Starting at the line with "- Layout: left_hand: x" and going on through the line with "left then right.", reproduce each line in the records below exactly and nothing more.

☆ ☆ ☆

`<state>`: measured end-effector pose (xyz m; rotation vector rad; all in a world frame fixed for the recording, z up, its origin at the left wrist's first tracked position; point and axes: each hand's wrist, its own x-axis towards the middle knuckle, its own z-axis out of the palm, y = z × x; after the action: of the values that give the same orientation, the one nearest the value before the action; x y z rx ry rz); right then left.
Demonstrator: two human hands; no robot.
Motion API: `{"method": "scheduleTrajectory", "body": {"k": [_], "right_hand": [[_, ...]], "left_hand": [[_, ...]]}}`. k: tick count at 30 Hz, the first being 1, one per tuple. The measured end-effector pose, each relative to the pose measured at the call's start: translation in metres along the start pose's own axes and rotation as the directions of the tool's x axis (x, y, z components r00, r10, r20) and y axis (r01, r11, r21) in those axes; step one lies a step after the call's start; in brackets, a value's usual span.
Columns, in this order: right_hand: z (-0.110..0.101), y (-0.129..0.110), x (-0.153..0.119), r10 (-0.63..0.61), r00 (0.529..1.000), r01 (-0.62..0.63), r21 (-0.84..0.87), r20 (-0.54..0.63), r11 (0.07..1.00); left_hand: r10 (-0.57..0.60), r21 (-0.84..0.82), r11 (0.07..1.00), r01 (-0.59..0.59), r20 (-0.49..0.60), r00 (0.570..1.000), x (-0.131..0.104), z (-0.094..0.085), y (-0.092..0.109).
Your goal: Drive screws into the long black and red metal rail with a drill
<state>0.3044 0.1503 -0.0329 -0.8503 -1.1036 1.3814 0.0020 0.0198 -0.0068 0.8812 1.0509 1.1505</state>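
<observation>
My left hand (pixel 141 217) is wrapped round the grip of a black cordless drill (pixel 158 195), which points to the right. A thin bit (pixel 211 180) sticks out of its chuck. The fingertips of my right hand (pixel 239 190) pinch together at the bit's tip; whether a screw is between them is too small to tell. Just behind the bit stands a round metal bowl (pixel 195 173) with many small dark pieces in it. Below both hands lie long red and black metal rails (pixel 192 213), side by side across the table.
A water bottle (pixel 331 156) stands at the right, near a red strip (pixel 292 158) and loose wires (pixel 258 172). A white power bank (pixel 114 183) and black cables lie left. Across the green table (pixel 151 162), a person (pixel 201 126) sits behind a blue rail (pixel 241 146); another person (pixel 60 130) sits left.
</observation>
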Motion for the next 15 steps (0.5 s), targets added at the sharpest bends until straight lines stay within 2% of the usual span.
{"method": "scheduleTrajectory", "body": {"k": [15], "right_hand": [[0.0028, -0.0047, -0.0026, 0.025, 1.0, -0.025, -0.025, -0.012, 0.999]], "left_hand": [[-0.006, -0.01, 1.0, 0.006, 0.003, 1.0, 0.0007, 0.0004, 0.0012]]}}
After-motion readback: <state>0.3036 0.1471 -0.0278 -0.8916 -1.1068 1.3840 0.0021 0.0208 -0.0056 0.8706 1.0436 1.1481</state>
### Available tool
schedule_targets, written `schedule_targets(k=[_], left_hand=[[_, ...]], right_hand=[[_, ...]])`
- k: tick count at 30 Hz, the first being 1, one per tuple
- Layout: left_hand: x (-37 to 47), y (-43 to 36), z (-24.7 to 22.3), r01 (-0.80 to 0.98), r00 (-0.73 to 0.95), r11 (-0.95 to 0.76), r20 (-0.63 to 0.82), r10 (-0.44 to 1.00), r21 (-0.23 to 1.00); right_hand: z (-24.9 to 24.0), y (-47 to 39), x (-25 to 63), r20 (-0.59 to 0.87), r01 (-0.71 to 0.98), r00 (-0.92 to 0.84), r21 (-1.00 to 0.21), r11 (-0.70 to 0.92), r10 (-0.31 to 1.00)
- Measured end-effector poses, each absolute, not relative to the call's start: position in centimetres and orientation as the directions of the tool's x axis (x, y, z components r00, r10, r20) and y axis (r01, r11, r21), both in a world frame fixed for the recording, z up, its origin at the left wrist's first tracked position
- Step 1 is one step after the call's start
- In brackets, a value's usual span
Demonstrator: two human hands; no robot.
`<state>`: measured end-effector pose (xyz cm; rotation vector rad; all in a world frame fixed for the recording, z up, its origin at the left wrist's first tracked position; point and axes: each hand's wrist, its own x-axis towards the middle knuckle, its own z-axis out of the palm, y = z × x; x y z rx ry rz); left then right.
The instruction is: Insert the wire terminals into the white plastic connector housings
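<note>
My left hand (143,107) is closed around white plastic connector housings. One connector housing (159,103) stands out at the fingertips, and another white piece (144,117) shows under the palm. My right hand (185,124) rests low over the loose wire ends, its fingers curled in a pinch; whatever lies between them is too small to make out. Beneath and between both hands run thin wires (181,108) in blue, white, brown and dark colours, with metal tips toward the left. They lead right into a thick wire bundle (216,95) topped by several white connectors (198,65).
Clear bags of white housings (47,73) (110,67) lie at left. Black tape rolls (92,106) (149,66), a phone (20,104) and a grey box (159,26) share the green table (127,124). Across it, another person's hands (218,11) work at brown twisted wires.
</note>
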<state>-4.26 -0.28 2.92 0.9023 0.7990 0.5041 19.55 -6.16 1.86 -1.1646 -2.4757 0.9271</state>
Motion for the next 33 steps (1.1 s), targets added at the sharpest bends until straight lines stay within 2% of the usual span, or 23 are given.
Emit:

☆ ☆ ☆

PROBLEM SOLUTION
- Layout: left_hand: x (-37 to 47), y (-43 to 36), z (-24.7 to 22.3), r01 (-0.80 to 0.98), r00 (-0.73 to 0.95), r11 (-0.95 to 0.76), r20 (-0.63 to 0.82), r10 (-0.44 to 1.00), r21 (-0.23 to 1.00); right_hand: z (-24.9 to 24.0), y (-47 to 39), x (-25 to 63), r20 (-0.59 to 0.87), r01 (-0.71 to 0.98), r00 (-0.92 to 0.84), r21 (-1.00 to 0.21), r11 (-0.70 to 0.92), r10 (-0.31 to 1.00)
- Measured end-effector poses, each absolute, not relative to the call's start: position in centimetres and orientation as the directions of the tool's x axis (x, y, z components r00, r10, r20) and y axis (r01, r11, r21), both in a world frame fixed for the recording, z up, its origin at the left wrist's first tracked position
- Step 1 is one step after the call's start
- In brackets, a value's usual span
Demonstrator: two human hands; no robot.
`<state>`: measured end-effector pose (xyz cm; rotation vector rad; all in a world frame fixed for the recording, z up, its origin at the left wrist's first tracked position; point and axes: each hand's wrist, its own x-axis towards the middle knuckle, its own z-axis out of the palm, y = z × x; x y z rx ry rz); left then right.

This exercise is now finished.